(Beginning of Data provided)
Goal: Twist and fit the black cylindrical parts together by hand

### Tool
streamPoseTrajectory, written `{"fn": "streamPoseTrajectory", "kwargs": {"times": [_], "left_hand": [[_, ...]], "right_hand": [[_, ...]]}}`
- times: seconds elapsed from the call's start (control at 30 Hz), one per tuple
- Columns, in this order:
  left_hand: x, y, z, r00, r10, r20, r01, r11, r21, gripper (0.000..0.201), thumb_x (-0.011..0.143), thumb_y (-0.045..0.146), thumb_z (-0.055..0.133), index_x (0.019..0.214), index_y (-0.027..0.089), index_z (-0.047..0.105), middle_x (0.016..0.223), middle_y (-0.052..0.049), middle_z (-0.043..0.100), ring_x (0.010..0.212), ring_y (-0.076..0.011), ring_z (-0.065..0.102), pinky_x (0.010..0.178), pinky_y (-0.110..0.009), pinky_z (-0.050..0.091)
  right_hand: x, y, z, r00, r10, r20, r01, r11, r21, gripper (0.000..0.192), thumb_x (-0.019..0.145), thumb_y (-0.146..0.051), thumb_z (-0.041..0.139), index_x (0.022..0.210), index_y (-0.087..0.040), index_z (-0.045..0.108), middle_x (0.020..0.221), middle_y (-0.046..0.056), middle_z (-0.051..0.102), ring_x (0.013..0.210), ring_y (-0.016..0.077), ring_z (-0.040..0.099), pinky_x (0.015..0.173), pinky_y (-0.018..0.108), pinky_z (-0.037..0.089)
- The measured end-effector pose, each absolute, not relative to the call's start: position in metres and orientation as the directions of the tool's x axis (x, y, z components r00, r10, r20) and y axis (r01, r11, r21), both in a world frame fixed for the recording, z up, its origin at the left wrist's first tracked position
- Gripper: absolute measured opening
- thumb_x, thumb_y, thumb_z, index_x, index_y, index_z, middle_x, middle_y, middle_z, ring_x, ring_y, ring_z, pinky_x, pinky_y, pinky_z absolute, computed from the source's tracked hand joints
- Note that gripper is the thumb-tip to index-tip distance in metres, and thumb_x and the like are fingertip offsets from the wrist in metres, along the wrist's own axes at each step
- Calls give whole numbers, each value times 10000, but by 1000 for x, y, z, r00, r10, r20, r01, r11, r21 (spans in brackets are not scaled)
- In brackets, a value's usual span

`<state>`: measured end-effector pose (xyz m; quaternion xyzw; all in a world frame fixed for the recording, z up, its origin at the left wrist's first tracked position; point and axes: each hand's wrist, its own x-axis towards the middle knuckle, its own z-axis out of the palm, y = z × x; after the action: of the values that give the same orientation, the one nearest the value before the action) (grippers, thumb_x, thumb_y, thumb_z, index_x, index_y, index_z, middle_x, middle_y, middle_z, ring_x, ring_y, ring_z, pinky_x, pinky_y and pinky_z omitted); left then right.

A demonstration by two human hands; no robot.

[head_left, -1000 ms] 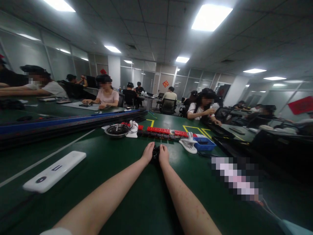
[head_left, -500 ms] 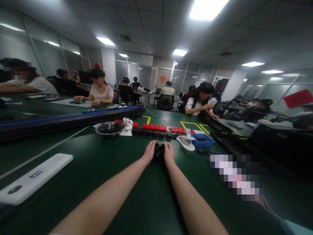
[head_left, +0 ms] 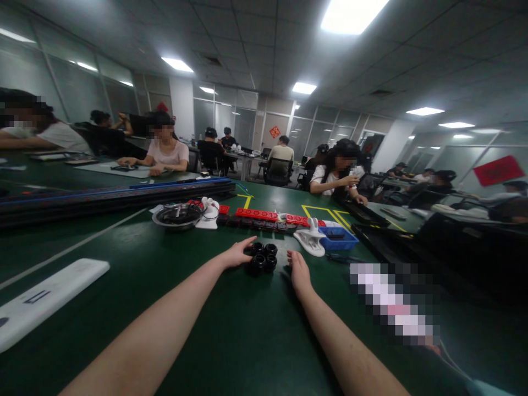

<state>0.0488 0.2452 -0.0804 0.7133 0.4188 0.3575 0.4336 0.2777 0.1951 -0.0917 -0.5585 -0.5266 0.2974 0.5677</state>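
Observation:
Several glossy black round pieces [head_left: 264, 258] with hollow tops stand close together on the green table, in front of my arms. What kind they are, I cannot make out. Just left of them is my left hand [head_left: 238, 253], open, its fingertips beside the pieces; whether it touches them is unclear. On the other side my right hand [head_left: 300, 270] is open and apart from the pieces, with a gap of bare table between.
Beyond my hands lies a red power strip [head_left: 264, 214]. A bowl of black cable [head_left: 177, 215], a white clip stand [head_left: 310, 242] and a blue tray [head_left: 338, 239] are near it. A white device [head_left: 53, 302] lies at left. People sit around.
Both hands have moved apart, letting go of the black pieces, which now show fully between them. The view has shifted slightly.

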Motion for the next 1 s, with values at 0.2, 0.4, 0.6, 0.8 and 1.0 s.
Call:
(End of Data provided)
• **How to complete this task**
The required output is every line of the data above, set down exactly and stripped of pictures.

• **Response**
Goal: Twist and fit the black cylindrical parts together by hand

### Tool
streamPoseTrajectory, written `{"fn": "streamPoseTrajectory", "kwargs": {"times": [_], "left_hand": [[_, ...]], "right_hand": [[_, ...]]}}`
- times: seconds elapsed from the call's start (control at 30 Hz), one per tuple
- Columns, in this order:
  left_hand: x, y, z, r00, r10, r20, r01, r11, r21, gripper (0.000..0.201), thumb_x (-0.011..0.143), thumb_y (-0.045..0.146), thumb_z (-0.055..0.133), index_x (0.019..0.214), index_y (-0.027..0.089), index_z (-0.047..0.105), middle_x (0.016..0.223), middle_y (-0.052..0.049), middle_z (-0.043..0.100), ring_x (0.010..0.212), ring_y (-0.076..0.011), ring_z (-0.065..0.102), pinky_x (0.010..0.178), pinky_y (-0.110..0.009), pinky_z (-0.050..0.091)
  right_hand: x, y, z, r00, r10, r20, r01, r11, r21, gripper (0.000..0.192), thumb_x (-0.019..0.145), thumb_y (-0.146..0.051), thumb_z (-0.041..0.139), index_x (0.022..0.210), index_y (-0.087..0.040), index_z (-0.045..0.108), middle_x (0.020..0.221), middle_y (-0.046..0.056), middle_z (-0.051..0.102), ring_x (0.013..0.210), ring_y (-0.016..0.077), ring_z (-0.040..0.099), pinky_x (0.015..0.173), pinky_y (-0.018..0.108), pinky_z (-0.037..0.089)
- The measured end-effector pose, each absolute, not relative to the call's start: position in metres and orientation as the directions of the tool's x axis (x, y, z components r00, r10, r20) and y axis (r01, r11, r21), both in a world frame fixed for the recording, z up, its origin at the left wrist's first tracked position
- Gripper: absolute measured opening
- thumb_x, thumb_y, thumb_z, index_x, index_y, index_z, middle_x, middle_y, middle_z, ring_x, ring_y, ring_z, pinky_x, pinky_y, pinky_z absolute, computed from the source's tracked hand joints
- Note that gripper is the thumb-tip to index-tip distance in metres, and thumb_x and the like are fingertip offsets from the wrist in metres, along the wrist's own axes at each step
- Calls give whole numbers, each value times 10000, but by 1000 for x, y, z, r00, r10, r20, r01, r11, r21 (spans in brackets are not scaled)
- In brackets, a value's usual span

`<state>`: measured end-effector pose (xyz m; quaternion xyzw; all in a world frame fixed for the recording, z up, its origin at the left wrist's first tracked position; point and axes: each hand's wrist, its own x-axis towards the middle knuckle, its own z-axis out of the palm, y = z × x; after the action: of the values that give the same orientation, the one nearest the value before the action) (grippers, thumb_x, thumb_y, thumb_z, index_x, index_y, index_z, middle_x, middle_y, middle_z, ring_x, ring_y, ring_z, pinky_x, pinky_y and pinky_z omitted); left then right.

A demonstration by two human hands; no robot.

[head_left, -1000 ms] 
[head_left, -500 ms] 
[head_left, +0 ms] 

<state>0.0488 0.2452 -0.0804 0.7133 0.4188 0.3575 0.4336 0.2777 0.1951 -0.0917 -0.5585 -0.5266 0.2974 0.5677</state>
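Observation:
Several glossy black round pieces [head_left: 264, 258] with hollow tops stand close together on the green table, in front of my arms. What kind they are, I cannot make out. Just left of them is my left hand [head_left: 238, 253], open, its fingertips beside the pieces; whether it touches them is unclear. On the other side my right hand [head_left: 300, 270] is open and apart from the pieces, with a gap of bare table between.
Beyond my hands lies a red power strip [head_left: 264, 214]. A bowl of black cable [head_left: 177, 215], a white clip stand [head_left: 310, 242] and a blue tray [head_left: 338, 239] are near it. A white device [head_left: 53, 302] lies at left. People sit around.
Both hands have moved apart, letting go of the black pieces, which now show fully between them. The view has shifted slightly.
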
Motion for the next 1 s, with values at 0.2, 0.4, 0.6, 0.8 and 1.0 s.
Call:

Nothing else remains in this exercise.